Rumenler hep dilenci mi?
Birimde, Rumen bir kız çocuğu sorgulanırken bir çetenin de farkına varılıyor. Rumen çingeneler, çocukları iliklerine kadar sömürerek onları Paris’te dilendiriyorlar. Paris’in dışında, bizlere hiç yabancı gelmeyen gecekondu barakalarında ikâmet eden çingenelerin çoğunluğu aileleriyle beraber çetenin kontrolündeler. Sabahın köründe birimin polisleri gecekonduya baskın düzenleyip şimdilik sorunu çözseler de hayat devam ediyor. Çünkü yoksullar çok ve gidenlerin yerine yenilerin geleceğini hissediyorsınuz. Rumen çocukların polis otobüsündeki şarkıları ve dansları hayatın güzel tarafları kadar güzel. Gecekonduya baskın sekansı öyle gerçekçi ki, gerçek bile ancak bu kadar gerçek olur diyorsunuz. İnsanı etkileyen bir an daha var filmde.
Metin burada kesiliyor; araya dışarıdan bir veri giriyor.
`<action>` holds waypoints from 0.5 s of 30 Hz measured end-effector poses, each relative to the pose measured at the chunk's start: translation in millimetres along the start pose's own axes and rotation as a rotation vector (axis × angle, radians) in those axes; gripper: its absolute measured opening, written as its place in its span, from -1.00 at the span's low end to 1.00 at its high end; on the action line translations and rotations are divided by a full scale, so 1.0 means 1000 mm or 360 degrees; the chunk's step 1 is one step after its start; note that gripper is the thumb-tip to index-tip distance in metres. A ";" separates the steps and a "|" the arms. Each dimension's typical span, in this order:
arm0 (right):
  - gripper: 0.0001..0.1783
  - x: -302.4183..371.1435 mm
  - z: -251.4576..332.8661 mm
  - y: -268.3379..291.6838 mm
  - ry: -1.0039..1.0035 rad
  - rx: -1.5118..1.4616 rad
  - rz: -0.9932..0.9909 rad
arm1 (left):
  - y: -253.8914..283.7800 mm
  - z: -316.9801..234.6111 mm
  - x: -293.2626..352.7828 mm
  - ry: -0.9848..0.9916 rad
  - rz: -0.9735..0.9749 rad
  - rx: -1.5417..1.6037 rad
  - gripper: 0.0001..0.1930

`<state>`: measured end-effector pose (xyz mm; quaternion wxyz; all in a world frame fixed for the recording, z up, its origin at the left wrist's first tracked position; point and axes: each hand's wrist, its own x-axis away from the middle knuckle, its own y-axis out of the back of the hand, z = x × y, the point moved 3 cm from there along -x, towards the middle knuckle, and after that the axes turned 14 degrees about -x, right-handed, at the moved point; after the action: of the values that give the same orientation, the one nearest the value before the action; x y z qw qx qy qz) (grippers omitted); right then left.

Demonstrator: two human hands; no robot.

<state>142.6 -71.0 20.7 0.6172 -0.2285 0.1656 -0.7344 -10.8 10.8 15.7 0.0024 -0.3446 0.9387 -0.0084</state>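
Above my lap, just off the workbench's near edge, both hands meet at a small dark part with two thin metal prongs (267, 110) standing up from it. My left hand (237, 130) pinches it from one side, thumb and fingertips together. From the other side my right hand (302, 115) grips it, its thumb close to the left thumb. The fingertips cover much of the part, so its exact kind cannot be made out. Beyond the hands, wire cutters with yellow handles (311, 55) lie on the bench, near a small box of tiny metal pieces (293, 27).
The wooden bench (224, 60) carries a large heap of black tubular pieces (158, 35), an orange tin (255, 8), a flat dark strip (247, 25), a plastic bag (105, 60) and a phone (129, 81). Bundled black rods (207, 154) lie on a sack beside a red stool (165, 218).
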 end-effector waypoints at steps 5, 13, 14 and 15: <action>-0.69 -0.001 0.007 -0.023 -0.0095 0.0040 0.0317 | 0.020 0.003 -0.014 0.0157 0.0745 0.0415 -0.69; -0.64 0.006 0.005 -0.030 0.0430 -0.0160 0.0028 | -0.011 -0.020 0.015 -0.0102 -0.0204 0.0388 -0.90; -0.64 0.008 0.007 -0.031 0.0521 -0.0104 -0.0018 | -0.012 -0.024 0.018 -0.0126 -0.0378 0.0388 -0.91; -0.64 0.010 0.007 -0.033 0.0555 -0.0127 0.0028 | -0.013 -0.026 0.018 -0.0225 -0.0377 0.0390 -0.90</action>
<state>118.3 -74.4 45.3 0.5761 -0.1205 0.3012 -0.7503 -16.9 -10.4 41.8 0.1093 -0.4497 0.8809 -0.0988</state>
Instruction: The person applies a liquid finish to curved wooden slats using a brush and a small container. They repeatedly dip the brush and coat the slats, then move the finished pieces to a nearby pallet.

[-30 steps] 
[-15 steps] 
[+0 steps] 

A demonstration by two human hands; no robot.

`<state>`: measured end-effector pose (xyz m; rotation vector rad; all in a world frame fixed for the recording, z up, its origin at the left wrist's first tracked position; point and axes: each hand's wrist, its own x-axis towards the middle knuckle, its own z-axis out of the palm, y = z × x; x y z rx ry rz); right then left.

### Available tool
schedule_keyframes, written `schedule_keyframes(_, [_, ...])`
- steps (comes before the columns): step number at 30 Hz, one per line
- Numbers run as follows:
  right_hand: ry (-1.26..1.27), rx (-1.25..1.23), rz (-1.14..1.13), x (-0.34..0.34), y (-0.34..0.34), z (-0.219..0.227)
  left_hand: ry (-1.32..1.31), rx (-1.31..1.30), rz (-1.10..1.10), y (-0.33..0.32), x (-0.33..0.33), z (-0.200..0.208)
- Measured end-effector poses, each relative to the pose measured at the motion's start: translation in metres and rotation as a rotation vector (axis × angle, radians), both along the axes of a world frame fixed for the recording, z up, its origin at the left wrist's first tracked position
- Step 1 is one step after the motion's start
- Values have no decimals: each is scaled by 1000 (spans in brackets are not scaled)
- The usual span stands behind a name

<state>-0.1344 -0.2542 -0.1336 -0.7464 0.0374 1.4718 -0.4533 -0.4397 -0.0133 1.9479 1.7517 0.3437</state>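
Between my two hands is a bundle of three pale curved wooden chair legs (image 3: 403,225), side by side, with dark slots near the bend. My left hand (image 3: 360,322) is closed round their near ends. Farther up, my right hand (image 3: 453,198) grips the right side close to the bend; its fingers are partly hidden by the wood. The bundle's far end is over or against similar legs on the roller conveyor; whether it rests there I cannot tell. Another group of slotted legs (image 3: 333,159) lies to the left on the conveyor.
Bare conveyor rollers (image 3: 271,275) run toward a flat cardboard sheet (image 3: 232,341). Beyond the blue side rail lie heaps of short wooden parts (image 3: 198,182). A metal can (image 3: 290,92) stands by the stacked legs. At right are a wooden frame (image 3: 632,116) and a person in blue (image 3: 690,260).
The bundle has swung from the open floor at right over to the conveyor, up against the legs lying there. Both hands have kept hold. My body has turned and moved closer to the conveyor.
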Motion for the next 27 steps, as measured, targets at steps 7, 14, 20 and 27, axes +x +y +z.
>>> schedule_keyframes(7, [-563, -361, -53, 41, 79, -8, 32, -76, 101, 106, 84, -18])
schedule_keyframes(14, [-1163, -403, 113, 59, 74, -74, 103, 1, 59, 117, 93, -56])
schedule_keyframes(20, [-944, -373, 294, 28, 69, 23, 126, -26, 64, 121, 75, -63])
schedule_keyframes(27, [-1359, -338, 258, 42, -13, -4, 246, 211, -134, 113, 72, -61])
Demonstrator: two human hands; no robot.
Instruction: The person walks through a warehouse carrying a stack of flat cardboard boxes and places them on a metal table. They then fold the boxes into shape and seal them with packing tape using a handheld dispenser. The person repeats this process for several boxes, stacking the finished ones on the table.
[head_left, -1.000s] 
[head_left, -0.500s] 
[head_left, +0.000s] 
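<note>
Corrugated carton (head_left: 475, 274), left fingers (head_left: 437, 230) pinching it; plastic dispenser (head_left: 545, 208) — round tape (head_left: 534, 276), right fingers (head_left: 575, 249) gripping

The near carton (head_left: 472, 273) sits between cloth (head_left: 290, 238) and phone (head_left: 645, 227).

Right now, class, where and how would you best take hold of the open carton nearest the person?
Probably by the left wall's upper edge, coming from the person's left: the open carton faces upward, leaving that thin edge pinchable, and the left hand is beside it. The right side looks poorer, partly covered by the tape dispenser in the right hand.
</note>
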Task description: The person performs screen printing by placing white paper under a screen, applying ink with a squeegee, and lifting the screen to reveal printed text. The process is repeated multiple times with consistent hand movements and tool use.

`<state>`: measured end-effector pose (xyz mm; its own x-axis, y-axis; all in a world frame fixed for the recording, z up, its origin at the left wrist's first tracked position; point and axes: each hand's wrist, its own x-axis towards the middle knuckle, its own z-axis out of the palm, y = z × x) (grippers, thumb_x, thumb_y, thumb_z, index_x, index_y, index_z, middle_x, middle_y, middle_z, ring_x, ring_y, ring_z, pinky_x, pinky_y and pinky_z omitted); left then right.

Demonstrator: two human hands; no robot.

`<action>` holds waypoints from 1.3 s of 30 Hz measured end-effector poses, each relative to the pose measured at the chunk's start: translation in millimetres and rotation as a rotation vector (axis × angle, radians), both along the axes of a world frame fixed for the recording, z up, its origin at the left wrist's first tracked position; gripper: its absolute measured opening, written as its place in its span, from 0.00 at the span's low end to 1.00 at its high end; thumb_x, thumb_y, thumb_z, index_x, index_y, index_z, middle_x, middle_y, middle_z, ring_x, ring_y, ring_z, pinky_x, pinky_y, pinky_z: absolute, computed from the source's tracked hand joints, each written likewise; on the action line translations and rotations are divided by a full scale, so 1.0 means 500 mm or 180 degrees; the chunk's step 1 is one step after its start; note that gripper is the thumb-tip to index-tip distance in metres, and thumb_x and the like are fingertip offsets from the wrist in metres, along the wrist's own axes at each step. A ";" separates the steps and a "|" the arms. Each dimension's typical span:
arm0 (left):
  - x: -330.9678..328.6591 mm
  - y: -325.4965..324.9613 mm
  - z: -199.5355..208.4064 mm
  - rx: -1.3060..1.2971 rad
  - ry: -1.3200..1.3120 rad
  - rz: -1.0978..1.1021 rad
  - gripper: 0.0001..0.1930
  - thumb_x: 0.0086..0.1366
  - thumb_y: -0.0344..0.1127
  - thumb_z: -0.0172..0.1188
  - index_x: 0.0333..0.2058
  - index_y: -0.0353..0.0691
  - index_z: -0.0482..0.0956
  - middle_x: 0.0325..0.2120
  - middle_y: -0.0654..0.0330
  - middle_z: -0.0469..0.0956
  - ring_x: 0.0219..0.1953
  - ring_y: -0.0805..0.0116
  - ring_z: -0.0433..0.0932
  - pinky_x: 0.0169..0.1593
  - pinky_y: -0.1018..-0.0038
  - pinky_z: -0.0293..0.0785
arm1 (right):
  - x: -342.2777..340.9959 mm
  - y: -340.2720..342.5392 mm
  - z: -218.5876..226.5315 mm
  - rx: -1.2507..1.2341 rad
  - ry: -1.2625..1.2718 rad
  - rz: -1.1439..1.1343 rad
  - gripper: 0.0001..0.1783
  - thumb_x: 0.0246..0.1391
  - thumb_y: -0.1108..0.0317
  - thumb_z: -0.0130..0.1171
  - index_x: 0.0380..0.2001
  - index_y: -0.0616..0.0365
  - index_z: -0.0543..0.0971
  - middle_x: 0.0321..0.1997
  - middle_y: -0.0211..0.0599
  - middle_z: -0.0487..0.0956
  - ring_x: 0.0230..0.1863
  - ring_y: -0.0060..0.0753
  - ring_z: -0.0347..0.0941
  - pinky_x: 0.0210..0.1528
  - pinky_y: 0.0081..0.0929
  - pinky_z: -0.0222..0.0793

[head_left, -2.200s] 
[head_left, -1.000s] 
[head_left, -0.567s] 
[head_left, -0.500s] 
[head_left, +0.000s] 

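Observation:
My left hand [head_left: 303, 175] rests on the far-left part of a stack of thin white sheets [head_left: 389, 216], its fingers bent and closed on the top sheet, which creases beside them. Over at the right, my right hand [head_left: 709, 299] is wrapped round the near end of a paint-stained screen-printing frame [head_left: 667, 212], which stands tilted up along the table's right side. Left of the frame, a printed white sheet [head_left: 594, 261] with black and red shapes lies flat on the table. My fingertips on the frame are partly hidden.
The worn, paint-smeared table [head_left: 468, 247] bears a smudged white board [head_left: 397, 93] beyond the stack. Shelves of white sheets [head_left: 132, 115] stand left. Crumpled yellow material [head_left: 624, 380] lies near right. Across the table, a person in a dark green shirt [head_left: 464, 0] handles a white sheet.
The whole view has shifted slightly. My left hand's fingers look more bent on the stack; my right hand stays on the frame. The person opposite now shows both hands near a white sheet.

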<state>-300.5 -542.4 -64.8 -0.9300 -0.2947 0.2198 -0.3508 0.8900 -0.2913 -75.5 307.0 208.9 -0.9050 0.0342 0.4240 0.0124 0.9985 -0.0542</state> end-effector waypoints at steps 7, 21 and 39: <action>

Birime siyahi bir anneyle küçük oğlu getiriliyor. Hiçbir sığınma evi kadını almak istememiş. Birimin de çabaları boşa gidiyor. Çocukla annenin ayrılışı kolay unutulmaz anlar yaratıyor perdede. Filmin bir başka anında buluğ çağındaki bir kız annesine babasının aşırı sevgisini söylüyor. Baba, kızıyla “ileriye giden oyunlar” oynamaktan hoşlanıyormuş. Sorgulama sırasında neredeyse haklıymış gibi polisleri de aşağılıyor baba. Çünkü arkasını dayadığı nüfuzlu insanlar varmış onun. Cimnastik hocasının “sevgi” gösterdiği oğlan çocuğuyla çocuk pornosuna düşmüş kız çocukları da yansıyor perdeye. Dedenin kız torununu kucağına alıp başka türlü sevişini itiraf edişi de. Filmde, bastırılmış duyguların patlamasını yaşatan bir unutulmaz sahne de unutulmamalı. Nadine’in, erkekleri aşağılayan Iris’e patladığı an sinemada az görülür bir sahne. Şunu anlıyorsunuz: Ne yaparsanız yapın bir insanın kalbini kırmayın diyor film. İnsanlar hassas olabilirler ve Iris’in trajedisini yaşayabilirler. Arap bir adam, küçük kızını yeğeniyle evlendirmek istiyormuş. Sorgulama sırasında Nora’nın adama Arapça tiradı da görülmeye değer bu filmde.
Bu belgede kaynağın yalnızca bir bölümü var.